Las principales funciones de los lípidos en el organismo son: transporte de vitaminas y ácidos grasos, reserva energética, componente estructural de las membranas celulares, y componente en la síntesis de hormonas y otras sustancias imprescindibles para la vida. La proporción de lípidos adecuada en nuestra dieta debería ser de alrededor del  30%.

Proteínas: Es el material básico para todas las células vivas, y componen el 25% del cuerpo humano. Están en la estructura de los músculos, sangre, piel, cabello, órganos internos, cerebro, etc., por ello su función más importante es estructural o plástica. El valor biológico de las proteínas está determinado por contener todos los aminoácidos esenciales en la proporción adecuada. Por lo tanto, existen proteínas completas, aquellas que contienen todos los aminoácidos esenciales (de los que hablaremos en otro artículo) en la proporción necesaria para satisfacer las necesidades del organismo y proteínas incompletas.

La ingesta excesiva de proteínas, tan de moda en algunos círculos deportivos,  puede perjudicar el correcto funcionamiento de hígado e intestino, sí como de riñones, arterias y articulaciones. Los tejidos corporales toman de los alimentos digeridos todos los aminoácidos que precisan para sintetizar sus proteínas, los sobrantes van al hígado donde son transformados en urea para expulsarla al exterior. Esto es importante ya que deja claro que a diferencia de los lípidos y glúcidos, en el cuerpo humano no se pueden almacenar proteínas como material de reserva.

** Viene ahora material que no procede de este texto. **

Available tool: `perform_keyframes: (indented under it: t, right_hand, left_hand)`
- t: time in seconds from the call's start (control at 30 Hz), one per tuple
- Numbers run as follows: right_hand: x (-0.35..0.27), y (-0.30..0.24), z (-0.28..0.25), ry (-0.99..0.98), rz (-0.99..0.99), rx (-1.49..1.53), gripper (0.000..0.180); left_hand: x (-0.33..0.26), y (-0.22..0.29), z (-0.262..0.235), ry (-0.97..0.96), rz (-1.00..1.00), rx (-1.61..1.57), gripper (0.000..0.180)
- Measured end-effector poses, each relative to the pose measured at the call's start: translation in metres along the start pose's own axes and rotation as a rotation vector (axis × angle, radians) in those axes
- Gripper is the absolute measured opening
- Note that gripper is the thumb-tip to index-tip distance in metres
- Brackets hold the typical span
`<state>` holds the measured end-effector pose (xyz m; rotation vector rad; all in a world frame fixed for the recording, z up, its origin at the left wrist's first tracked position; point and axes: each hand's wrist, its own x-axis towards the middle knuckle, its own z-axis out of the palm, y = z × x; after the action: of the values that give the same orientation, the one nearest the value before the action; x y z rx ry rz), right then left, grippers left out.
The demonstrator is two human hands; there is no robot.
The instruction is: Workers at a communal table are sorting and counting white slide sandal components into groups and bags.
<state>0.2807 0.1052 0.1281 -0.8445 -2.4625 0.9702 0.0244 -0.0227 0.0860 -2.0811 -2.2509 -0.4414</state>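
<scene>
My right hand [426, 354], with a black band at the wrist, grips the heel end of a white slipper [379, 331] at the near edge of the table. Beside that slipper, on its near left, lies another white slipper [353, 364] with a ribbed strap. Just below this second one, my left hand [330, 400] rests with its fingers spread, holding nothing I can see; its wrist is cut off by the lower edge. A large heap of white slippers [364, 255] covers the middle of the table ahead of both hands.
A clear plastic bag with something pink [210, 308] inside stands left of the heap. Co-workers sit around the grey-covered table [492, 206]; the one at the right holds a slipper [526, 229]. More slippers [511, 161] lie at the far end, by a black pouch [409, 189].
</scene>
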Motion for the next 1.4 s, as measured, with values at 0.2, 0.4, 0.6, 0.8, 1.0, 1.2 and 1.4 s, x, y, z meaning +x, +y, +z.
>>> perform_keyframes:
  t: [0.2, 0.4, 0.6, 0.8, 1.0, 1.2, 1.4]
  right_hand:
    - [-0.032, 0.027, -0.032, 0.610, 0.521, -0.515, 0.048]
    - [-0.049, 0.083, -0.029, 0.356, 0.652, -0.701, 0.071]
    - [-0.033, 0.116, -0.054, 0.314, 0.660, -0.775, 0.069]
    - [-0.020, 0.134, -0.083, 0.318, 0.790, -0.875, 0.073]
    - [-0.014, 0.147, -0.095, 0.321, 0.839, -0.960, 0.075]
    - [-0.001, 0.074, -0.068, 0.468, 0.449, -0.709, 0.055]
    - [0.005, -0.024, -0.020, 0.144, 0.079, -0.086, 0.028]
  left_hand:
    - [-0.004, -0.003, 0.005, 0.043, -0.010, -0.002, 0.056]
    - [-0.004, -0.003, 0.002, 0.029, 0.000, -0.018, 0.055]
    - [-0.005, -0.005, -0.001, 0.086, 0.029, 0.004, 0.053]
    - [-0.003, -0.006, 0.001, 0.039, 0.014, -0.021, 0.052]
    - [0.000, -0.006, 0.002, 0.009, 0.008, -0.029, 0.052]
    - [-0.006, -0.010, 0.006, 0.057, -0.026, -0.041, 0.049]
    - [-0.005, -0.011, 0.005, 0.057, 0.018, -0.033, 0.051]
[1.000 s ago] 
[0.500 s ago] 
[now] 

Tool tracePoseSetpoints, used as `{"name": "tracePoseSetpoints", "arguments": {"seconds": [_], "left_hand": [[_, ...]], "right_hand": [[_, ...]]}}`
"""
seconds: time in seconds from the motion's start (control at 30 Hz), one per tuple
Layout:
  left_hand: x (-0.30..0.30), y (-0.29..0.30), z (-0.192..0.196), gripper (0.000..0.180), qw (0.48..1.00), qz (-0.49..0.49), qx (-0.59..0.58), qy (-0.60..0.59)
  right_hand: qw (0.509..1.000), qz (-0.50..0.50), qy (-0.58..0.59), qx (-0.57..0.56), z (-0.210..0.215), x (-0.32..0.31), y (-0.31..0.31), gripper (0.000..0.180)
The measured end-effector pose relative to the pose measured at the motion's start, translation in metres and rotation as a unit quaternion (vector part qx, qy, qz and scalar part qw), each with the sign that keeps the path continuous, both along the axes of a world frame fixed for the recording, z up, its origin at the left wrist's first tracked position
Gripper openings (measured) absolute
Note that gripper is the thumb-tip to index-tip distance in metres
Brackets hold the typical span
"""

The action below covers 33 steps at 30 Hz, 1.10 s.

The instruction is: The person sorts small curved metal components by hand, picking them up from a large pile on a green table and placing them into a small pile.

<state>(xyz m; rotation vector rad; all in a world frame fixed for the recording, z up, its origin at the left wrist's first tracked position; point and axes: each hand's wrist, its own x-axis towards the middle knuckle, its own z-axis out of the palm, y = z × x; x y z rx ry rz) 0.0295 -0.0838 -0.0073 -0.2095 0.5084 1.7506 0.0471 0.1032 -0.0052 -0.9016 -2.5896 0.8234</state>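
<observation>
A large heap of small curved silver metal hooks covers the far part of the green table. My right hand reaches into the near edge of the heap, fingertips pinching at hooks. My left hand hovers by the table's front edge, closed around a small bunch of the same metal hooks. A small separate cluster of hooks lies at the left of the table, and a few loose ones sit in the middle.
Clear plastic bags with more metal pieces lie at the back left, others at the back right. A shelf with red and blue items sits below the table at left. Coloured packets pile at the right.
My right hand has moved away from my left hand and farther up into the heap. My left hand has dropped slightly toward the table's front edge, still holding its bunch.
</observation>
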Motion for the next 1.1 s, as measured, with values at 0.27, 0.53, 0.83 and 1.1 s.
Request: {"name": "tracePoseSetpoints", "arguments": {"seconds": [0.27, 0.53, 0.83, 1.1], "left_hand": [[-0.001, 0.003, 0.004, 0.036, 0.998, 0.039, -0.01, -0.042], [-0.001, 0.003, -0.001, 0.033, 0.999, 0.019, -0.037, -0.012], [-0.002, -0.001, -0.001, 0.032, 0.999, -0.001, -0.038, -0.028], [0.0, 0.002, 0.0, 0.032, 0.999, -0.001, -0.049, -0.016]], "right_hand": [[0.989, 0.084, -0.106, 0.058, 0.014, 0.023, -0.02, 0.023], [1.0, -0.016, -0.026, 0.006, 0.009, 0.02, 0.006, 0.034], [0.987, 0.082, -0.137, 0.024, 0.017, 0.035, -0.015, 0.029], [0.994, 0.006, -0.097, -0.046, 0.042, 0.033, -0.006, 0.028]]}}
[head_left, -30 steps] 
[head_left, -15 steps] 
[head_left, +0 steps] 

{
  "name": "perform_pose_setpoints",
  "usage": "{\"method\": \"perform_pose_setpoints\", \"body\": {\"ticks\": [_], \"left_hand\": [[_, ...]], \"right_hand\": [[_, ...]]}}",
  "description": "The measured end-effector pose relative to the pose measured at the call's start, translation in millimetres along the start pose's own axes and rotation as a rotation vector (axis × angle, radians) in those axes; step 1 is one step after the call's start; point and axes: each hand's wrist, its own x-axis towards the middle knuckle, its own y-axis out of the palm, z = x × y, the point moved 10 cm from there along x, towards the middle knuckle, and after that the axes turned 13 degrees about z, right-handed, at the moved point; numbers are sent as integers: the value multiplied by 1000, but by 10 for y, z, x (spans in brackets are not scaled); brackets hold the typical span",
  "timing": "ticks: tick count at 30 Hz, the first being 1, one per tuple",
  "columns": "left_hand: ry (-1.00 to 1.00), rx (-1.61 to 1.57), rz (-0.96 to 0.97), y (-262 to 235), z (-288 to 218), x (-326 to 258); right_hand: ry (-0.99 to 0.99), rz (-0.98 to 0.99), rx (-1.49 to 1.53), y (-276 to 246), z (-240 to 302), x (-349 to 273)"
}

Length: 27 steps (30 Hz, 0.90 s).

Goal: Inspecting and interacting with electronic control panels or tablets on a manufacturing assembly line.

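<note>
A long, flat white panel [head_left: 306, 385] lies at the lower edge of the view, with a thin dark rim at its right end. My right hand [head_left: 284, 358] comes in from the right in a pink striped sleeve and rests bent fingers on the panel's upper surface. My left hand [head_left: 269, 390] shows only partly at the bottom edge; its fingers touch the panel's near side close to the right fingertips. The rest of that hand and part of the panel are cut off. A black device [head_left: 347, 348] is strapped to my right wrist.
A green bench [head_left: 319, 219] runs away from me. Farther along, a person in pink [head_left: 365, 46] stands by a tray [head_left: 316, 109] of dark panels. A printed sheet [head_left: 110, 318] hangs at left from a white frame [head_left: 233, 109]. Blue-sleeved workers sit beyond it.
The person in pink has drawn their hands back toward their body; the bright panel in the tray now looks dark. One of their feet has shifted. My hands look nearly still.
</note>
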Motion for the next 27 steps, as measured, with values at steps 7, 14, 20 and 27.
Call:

Son necesarias para construir y reparar los tejidos, fabricar hormonas  imprescindibles para el sistema endocrino, también fabrican enzimas o fermentos que catalizan reacciones en el organismo, contribuyen a las funciones del sistema inmunitario creando anticuerpos, y en la función nerviosa formando parte de los neurotransmisores.

Los alimentos con mayor proporción proteica son las carnes, aves y pescados, seguidos de legumbres, cereales y frutos secos. Se recomienda que alrededor del 10% de nuestra dieta incorpore este macronutriente.